Saturday, January 27, 2018

The Pastor and His Commentaries


Since part of the work of the pastor is to preach the biblical text, commentaries can make up a large part of a pastor’s library. There are pertinent questions to ask relative to commentaries: Which commentaries? And When? The second question is easier to answer.

When to Buy

My recommendation is that you hold off on buying commentaries on a particular book until you are ready to begin preparing to preach that book. My reasoning is as follows: first, new commentaries are always coming out. That means that what is a really good commentary now may be superseded five years down the road. For example, the two top-rated commentaries on Genesis on bestcommentaries.com are those by Gordon Wenham and Victor Hamilton. Both are a generation old. Hamilton was published in 1990 and Wenham in 1987. There are seventeen commentaries on Genesis listed as forthcoming, with several of them being candidates to replace Wenham and Hamilton. If you are not planning on preaching on Genesis any time soon, you are better off waiting to buy.

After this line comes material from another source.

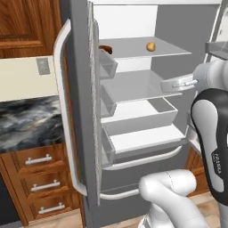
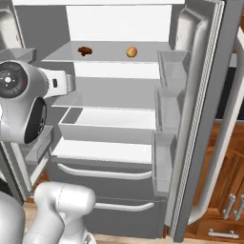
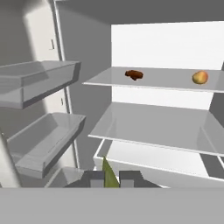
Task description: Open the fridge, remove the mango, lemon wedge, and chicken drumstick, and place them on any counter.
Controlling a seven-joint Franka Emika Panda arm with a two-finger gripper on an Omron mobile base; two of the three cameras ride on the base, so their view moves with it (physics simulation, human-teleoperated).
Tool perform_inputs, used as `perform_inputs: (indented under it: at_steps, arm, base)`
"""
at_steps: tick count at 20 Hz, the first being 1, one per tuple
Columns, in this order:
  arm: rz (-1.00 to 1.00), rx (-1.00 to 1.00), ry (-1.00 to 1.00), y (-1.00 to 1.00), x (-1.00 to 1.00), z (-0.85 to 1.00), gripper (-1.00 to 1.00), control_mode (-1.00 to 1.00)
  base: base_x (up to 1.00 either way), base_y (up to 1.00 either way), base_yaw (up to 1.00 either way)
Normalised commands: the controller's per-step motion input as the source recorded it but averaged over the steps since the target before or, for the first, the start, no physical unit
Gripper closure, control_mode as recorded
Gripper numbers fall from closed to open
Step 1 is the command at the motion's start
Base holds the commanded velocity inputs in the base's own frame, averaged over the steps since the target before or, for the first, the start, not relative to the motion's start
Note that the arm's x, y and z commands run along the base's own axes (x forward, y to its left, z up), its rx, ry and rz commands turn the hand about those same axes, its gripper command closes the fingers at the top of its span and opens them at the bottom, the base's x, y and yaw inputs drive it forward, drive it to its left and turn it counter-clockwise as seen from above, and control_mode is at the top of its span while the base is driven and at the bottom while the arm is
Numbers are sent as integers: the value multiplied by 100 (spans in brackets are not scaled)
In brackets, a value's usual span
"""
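Observation:
The fridge (image 1: 133, 147) stands with both upper doors swung wide, showing its white interior. On its top shelf lie the dark reddish-brown chicken drumstick (image 1: 105, 48) (image 2: 85, 51) (image 3: 134, 75) to the left and the orange-yellow mango (image 1: 151, 46) (image 2: 132, 51) (image 3: 200, 77) to the right. In the hand view my gripper (image 3: 111, 178) is shut on the lemon wedge (image 3: 109, 171), a thin yellow-green sliver sticking up between the dark fingertips. The hand hangs low in front of the open compartment, well below the top shelf. The black marbled counter (image 1: 26, 120) lies left of the fridge.
The left door (image 1: 82, 111) with its bins juts toward me, between the arm and the counter. The right door (image 2: 200, 119) stands open on the other side. Wooden drawers (image 1: 40, 178) sit under the counter. Lower fridge shelves and a crisper drawer (image 2: 105, 126) are bare.

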Motion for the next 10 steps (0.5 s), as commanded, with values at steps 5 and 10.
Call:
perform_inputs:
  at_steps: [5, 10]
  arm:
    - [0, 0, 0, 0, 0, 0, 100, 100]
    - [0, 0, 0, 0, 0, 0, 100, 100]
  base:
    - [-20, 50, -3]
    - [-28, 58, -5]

Second, for most pastors, commentaries can be a significant part of the budget. You need to ask yourself if you can afford to have several thousand dollars’ worth of unused books sitting on your shelves.

To sum up: my recommendation on when to buy commentaries is shortly before you are ready to begin preparing a series on a specific book of the Bible.

Which to Buy?

You’ll get different advice from different people on this. My approach is minimalistic. I recommend that you buy no more than five commentaries on any particular book. You should have one technical commentary based on the Hebrew or Greek text of the book. You should have one somewhat less technical commentary that deals with selected matters related to the original languages and that goes through the book passage by passage. A third commentary should be expositional, not necessarily dealing with the original languages, but explaining the movement of the book. A fourth commentary should be a pre-critical commentary, which would generally be any pre-1850 commentary. My rationale for this is that those commentaries are coming to the biblical material from a different cultural setting, and therefore with a different set of questions to ask of the text. This can make the pastor aware of some of the breadth of issues that the biblical text addresses. A good source for identifying these commentaries is Spurgeon’s Commenting and Commentaries (http://www.romans45.org/spurgeon/misc/c&c.htm). Reading Spurgeon’s comments on the various commentaries is an education in itself. Many of these older commentaries are now available online at archive.org. A fifth commentary can be something of a duplicate of one of the other four.

My own sense is that when you move beyond this minimum, you find yourself reading material that has already been covered in another commentary.

What Not To Buy

Don’t buy sets. The quality and usefulness of the commentaries in a set vary from one author to another. Commentary sets look nice on the shelf, but you end up with books you never use.

Don’t buy older commentaries that are available online. Yes, I know, that set of Keil & Delitzsch, or of Calvin, can look nice on the shelf. But they are available free online. Commentaries are for consultation and you will not be reading much at a time, so reading them online should not be too difficult.

1 comment:

  1. Anonymous1:55 PM

    While I agree in the main with the author, I think he ignores having a basic commentary set on the Hebrew and Greek texts. While they may be dated, I recommend Keil and Delisch for the Hebrew text and The Greek New Testament, Williamson's or Lenski's for the Greek text.